General musings on programming languages, and Java.

Wednesday, September 10, 2008

Implementing the Builder pattern in Java without repeating code

When writing some Java wrappers around some CGI requests at work, I began with a normal implementation of the builder design pattern, but when I realised I was going to have to do this for about 50 CGI requests, and some of them were nested (CGI requests with query parameters to be sent on to a further CGI request on another machine), and that many of the parameters had interesting constraints, I realised that while the API might be fine, the implementation we were looking at, Josh Bloch's, encouraged repetition of logic.

Anyway, here's an example to get us started. The problem:

Person person = new Person("John", "Jackson", 1979, 11, 10, "AC2193");
We wanted something more like:
Person person = new Person.Builder()
    .forename("John")
    .surname("Jackson")
    .yearOfBirth(1979)
    .monthOfBirth(11)
    .dateOfBirth(10)
    .nationalInsuranceNumber("AC2193").build();
To keep the code short, we'll use a simpler class as an example, a Person consisting of name and age.
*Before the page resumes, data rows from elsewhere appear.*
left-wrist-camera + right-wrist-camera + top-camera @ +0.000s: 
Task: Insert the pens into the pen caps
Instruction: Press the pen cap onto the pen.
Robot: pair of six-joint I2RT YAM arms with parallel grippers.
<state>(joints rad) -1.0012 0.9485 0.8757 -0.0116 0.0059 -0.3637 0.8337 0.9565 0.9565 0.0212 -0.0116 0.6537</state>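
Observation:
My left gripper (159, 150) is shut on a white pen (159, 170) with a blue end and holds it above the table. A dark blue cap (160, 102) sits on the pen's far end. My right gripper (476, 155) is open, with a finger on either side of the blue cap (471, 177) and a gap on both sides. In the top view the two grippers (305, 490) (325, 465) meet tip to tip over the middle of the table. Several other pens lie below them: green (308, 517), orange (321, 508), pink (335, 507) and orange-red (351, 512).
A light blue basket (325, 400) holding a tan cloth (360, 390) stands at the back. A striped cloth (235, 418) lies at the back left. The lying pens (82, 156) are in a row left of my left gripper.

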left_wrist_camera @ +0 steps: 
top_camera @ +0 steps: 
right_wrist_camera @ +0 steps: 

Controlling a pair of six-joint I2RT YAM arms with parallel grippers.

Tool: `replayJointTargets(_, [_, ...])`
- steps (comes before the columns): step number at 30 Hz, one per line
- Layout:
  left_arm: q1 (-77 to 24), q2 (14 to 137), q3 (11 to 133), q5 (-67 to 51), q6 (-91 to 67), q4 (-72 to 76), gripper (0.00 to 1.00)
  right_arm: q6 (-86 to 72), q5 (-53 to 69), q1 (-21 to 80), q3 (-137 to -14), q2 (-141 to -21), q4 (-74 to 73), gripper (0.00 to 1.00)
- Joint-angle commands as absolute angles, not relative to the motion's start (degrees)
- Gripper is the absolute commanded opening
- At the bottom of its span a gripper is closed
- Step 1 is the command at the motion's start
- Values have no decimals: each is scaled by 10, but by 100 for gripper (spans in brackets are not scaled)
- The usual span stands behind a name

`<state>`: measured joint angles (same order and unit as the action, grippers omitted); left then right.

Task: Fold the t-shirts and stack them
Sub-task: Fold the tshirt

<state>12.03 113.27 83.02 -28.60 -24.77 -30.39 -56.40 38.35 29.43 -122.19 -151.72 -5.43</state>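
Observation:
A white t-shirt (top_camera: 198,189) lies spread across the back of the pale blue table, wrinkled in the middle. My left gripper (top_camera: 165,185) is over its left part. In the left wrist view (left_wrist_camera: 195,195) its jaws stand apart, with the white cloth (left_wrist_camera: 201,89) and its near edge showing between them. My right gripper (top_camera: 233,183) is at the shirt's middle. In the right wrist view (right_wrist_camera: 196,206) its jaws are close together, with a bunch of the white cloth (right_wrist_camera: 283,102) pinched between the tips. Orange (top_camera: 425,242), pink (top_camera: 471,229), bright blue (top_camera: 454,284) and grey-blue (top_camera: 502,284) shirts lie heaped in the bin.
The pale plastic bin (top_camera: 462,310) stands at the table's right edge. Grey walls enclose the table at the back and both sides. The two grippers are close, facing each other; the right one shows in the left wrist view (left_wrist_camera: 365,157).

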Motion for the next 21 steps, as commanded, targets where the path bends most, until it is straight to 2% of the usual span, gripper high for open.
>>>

As you'll see, even this can be large enough to be interesting.
public class Person
{
    private final String name;
    private final int age;

    private Person(Builder builder)
    {
        this.builder = builder;
    }

    public static class Builder
    {
        private String name;
        private int age;

        public Builder name(String name)
        {
            this.name = name;
            return this;
        }

        public Builder age(int age)
        {
            this.age = age;
            return this;
        }

        public Person build()
        {
            return new Person(this);
        }
    }

    public String getName()
    {
        return name;
    }

    public int getAge()
    {
        return age;
    }
}
Even for 2 parameters, this is quite a lot of code, though thus far there isn't really any logic to be duplciated. Now let's look at a really simple constraint, that values cannot be set twice.

The most obvious way of trying this would be to have a boolean alongside each field in the builder, e.g.:

private String name;
private boolean nameAlreadySet;

private int age;
private boolean ageAlreadySet;
And then in the name(String) and age(int) methods in the Builder you would check the value of that boolean, and throw an IllegalStateException if the boolean had already been set. This is clearly a repetition, which can lead to copy-and-paste errors or just make things hard to change.

In object-orientated programming the usual way of handling this would be to package the field with its boolean in an object and call it, say, MaxOnce. There is a good reason not to go down this path, though, it's difficult to chain MaxOnce with other such types, for example when we want BoundedInt, which prevents values outside a certain range, to work with MaxOnce. So we have a problem that the classes don't work together well. Time for another approach.

It would help if MaxOnce and BoundedInt were more like filters that data gets passed through (or not, if the data is invalid). Enter Parameter.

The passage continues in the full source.